Action item
Begin at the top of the entries below and write out every line through the one containing "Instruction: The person", excluding pictures.

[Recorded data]
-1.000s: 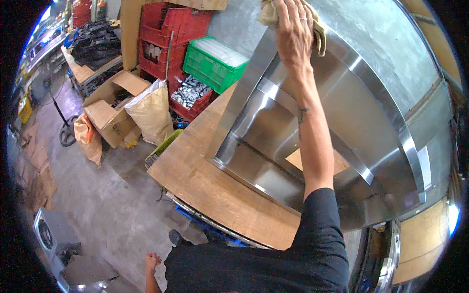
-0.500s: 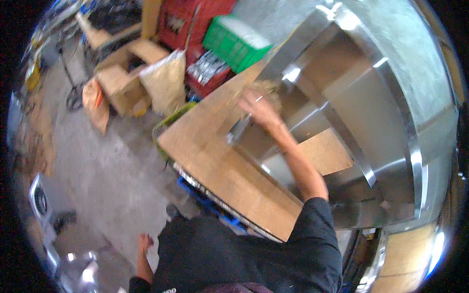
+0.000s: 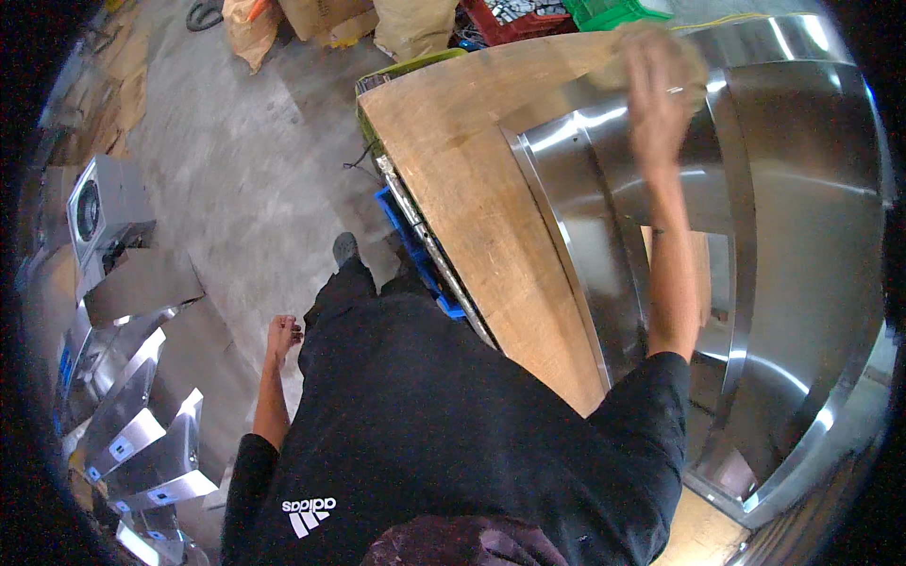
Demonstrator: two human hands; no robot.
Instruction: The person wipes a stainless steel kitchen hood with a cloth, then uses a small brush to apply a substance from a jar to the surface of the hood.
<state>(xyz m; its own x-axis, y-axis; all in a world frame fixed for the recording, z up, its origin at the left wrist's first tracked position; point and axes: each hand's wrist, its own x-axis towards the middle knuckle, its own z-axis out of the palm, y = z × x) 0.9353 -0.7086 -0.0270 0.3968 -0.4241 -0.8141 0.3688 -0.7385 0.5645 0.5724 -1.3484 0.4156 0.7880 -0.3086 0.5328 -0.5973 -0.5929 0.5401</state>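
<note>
Currently, the cloth is under the right hand, over the far edge of the steel unit toward its left corner. For what appears to be a wiping pass, spread the cloth flat, press evenly, and follow the length of the steel in overlapping strokes. Keep fabric between skin and metal at the unit's rim, since bare edges may cut. Slow down at the inner ridge, where the cloth could snag. The right arm reaches nearly straight over the unit, fingers extended toward its far edge; blur hides whether they clamp the cloth or merely rest on it. Well to the left of the unit, past the bench, the left hand hangs beside the body, fingers loosely curled, nothing visible in them. Should the unit shift, that hand could brace its left rim.
</note>
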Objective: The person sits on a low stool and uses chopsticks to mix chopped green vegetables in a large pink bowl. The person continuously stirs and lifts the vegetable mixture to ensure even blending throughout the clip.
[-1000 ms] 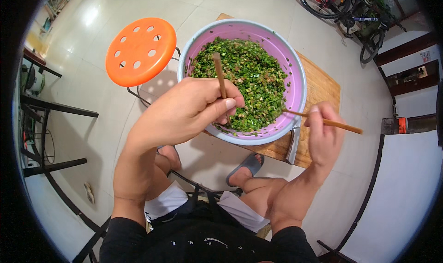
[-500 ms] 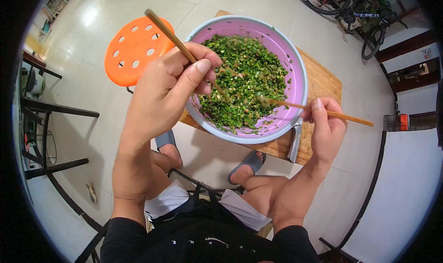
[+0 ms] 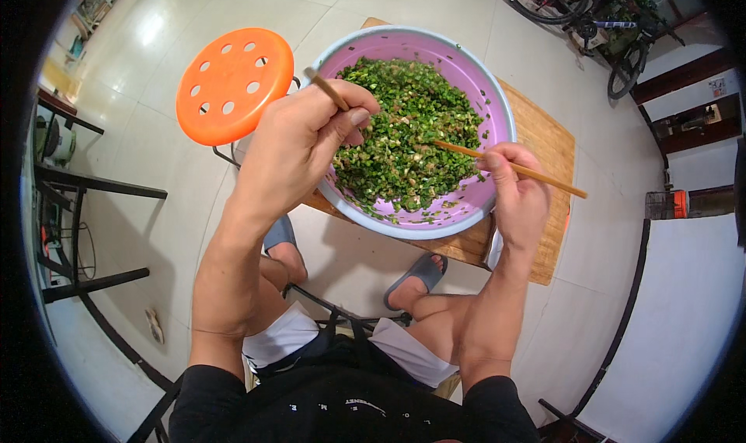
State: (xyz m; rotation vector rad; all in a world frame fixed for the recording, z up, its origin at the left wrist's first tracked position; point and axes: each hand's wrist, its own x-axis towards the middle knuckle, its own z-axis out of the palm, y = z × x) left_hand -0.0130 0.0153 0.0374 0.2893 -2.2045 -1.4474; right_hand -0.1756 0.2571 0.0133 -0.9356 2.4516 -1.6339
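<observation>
A pink basin (image 3: 488, 105) with a pale blue rim holds a heap of chopped greens (image 3: 412, 93) mixed with brownish bits, perhaps minced filling. Over its left side, my left hand (image 3: 311, 136) is closed round a wooden chopstick (image 3: 327, 89); the lower part of that stick is hidden behind my fingers. My right hand (image 3: 517, 198), at the basin's right rim, grips a second chopstick (image 3: 544, 177). This one lies slanted, its tip in the greens near the middle and its other end sticking out to the right.
Under the basin is a wooden board (image 3: 548, 144); a knife (image 3: 493, 245) lies on it, partly behind my right wrist. An orange stool (image 3: 241, 78) with round holes stands to the left. Black metal legs (image 3: 101, 183) are farther left, and a bicycle (image 3: 590, 23) is at the far right.
My right hand has moved left and its chopstick tip has pushed into the greens toward the middle. My left hand has shifted right, its chopstick sinking lower. The basin has moved slightly.
</observation>
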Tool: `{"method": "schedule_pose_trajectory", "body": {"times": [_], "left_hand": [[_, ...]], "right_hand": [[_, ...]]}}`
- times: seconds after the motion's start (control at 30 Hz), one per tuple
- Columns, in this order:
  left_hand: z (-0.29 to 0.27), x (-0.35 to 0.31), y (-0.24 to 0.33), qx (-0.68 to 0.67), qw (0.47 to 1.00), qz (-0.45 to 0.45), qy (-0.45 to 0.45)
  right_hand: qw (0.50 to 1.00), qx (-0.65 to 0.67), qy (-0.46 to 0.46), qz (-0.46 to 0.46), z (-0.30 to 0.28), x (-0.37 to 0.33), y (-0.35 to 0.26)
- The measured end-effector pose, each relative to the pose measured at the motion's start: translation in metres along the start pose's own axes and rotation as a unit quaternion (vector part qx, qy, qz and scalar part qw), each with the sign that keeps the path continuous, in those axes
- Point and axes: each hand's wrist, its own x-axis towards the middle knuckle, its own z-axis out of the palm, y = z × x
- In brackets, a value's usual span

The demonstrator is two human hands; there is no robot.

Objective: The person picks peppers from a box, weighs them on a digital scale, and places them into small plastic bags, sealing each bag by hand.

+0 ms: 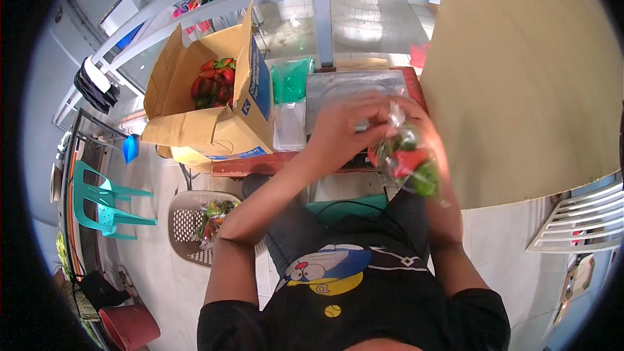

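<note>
Both hands meet above the table's near edge at the twisted neck of a clear plastic bag of peppers (411, 161). Red and green peppers show through the plastic. My left hand (351, 123) pinches the neck from the left, thumb and fingers together. On the other side, my right hand (419, 119) closes round the top of the bag, partly blurred and partly behind it. Loose red and green peppers (214, 81) fill the bottom of an open cardboard box (214, 130) at the table's left. Beside the box lie a green plastic packet (290, 78) and clear plastic bags (289, 127).
A grey flat plate (354, 84) lies on the red table (240, 168). Below left, a beige basket (182, 221) holds bagged vegetables (213, 221). A large cardboard-coloured panel (526, 78) rises at right. Farther left are a green chair (97, 198) and a red bucket (130, 328).
</note>
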Motion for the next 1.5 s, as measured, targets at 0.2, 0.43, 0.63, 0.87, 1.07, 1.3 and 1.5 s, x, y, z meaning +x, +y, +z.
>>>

Reply to the exercise
-1.000s: 
-0.500s: 
+0.000s: 
Demonstrator: two human hands; no robot.
Instruction: The person wipes a stainless steel kitchen hood with a cloth, then uses a small brush to apply a substance from a jar to the surface of the hood.

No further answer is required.